Zoom

Update: 3/31/2020

Over the last few days, several more occurrences of bad practice to downright misleading/false advertising (claiming end-to-end encryption) and contacts/info leaking have cropped up. To clarify, the growing picture that Zoom goofed once with the inclusion (and non-disclosure) of Facebook SDK data sharing — which again, isn’t that heinous — is appearing to be more of a culture of security and privacy being an afterthought and/or growth and cost over everything else. Gross negligence at best to outright deceit at worst.

Because of this, Zoom is quickly gaining a reputation of the facebook of business conference products, and that is a terrible place for them to be in.
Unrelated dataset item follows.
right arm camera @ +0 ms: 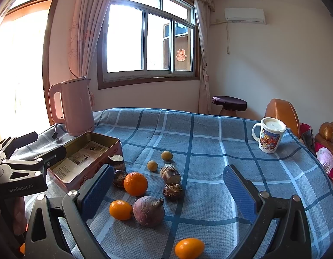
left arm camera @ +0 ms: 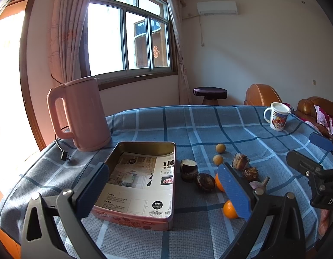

For now, if you really care about privacy / security, it may just be worth it to hold off on jumping on board the Zoom gravy train (if you hadn’t already).

Original Post

For those relatively new to the working from home and remote tools who may have started zoom recently and/or seen the very recent news about zoom and Facebook data…. multiple truths and things to note here. On the surface, you should care about this. That said, it seems to be getting blown out of proportion to a degree.

TL;DR — If you’re new to working from home and now worried about using Zoom because of the 5-alarm blog posts being dumped online the last few days, pump the brakes and take a second to evaluate the actual issue and why the net change, for most, is likely 0.

1. Yes — in the past, Zoom had a terrible security hole with a hidden web server: https://www.theverge.com/2019/7/10/20689644/apple-zoom-web-server-automatic-removal-silent-update-webcam-vulnerability

* This was BS and very worthy of concern

2. Public disclosure of what is done with your data is absolutely important and should be required by law

3. Which leads me to this — Most recently / currently, it has been revealed that Zoom sends your data to Facebook even if you don’t have a Facebook account: https://www.vice.com/en_us/article/k7e599/zoom-ios-app-sends-data-to-facebook-even-if-you-dont-have-a-facebook-account

To point 3, I say this is largely irrelevant for most people.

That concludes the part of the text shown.